吉野山の唄の意味は、義経とは明言していませんが、静と義経の逃避行を考えれば、義経を慕ったものである事は明らかです。また、しずやしずの唄の大意は、静の名前をくり返し呼んでくれた義経と暮らした日々に戻りたいというものですが、ここで言うしずは静の名と同時に「賤(しず)」という身分の低い人が着る布を指しており、白拍子という様な卑しい身分の自分を大事にしてくれたという寓意が含まれています。また、おだまきは漢字では苧環と書き、糸をくるくると繰るための道具のことで、繰り返すの枕詞になっています。
吾妻鏡に依れば、舞を所望された静は、はじめは義経の妾の身でありながら大勢の前に姿を晒すのは恥辱と感じ、病であると称して断っていました。しかし、天下の名人として名高い静の舞を見ずして都に帰すのはなんとしても惜しいと政子がしきりと頼朝に勧め、頼朝から何度も催促があったためについに静も折れたのでした。
当日、鶴岡八幡宮の回廊で、左衛門の尉祐経が鼓を叩き、畠山の次郎重忠が銅拍子を奏する中で静は舞い始めます。その舞は壮観でありながら塵ひとつも立てないという見事なものでした。その場に居合わせた者は、上下を隔てず感興を催したと記されています。ただ一人、頼朝だけは別でした。「関東の万歳を祝うべきところを、反逆の義経を慕って歌うとは奇怪である」と怒りを露わにします。そのとき政子が頼朝に向かって、「あなたが流人だったとき、私は親に引き留められるのを振り切って、暗闇の雨の中をあなたの下に赴きました。また、あなたが石橋山で戦った時、私は一人で伊豆の山中に残り、あなたの消息が知れない事で日夜魂が消える思いをしていました。それを思えば、今の静が義経を慕うのは当然の事で、むしろ貞女と言うべきでしょう。ここは曲げて褒美を取らすべきです」と進言しました。これを聞いた頼朝は怒りを鎮め、暫くしてから着ていた衣を脱いで、褒美として静に取らせたとあります。
この舞によって、静の名は永遠に記憶される事となりました。
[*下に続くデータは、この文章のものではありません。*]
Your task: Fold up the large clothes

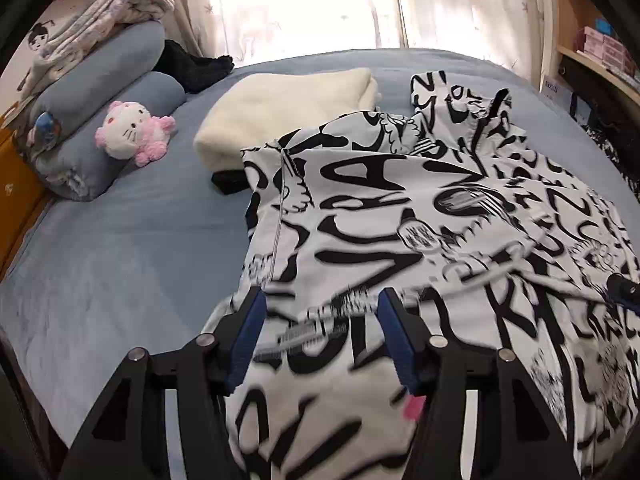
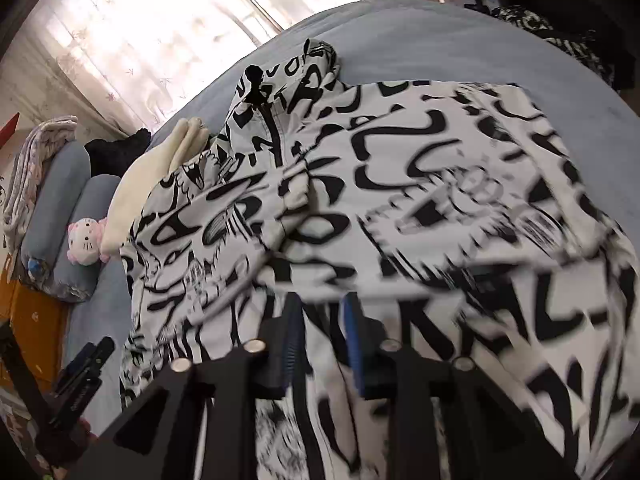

義経が都で関係した女性は25人にも上ると言われますが、その中で正室をも差し置いて、静は義経唯一の女性であるかの様に、また貞女の鏡と言われる様になったのです。それほど、女の身ながらたった一人で頼朝に挑んだこの舞と歌は、人々の間に強烈な印象を残したという事なのでしょうね。ドラマの石原静もまた、内に秘めた敵意を巧みに隠しながら優美に舞って見せ、静を見事に演じきっていたと思います。」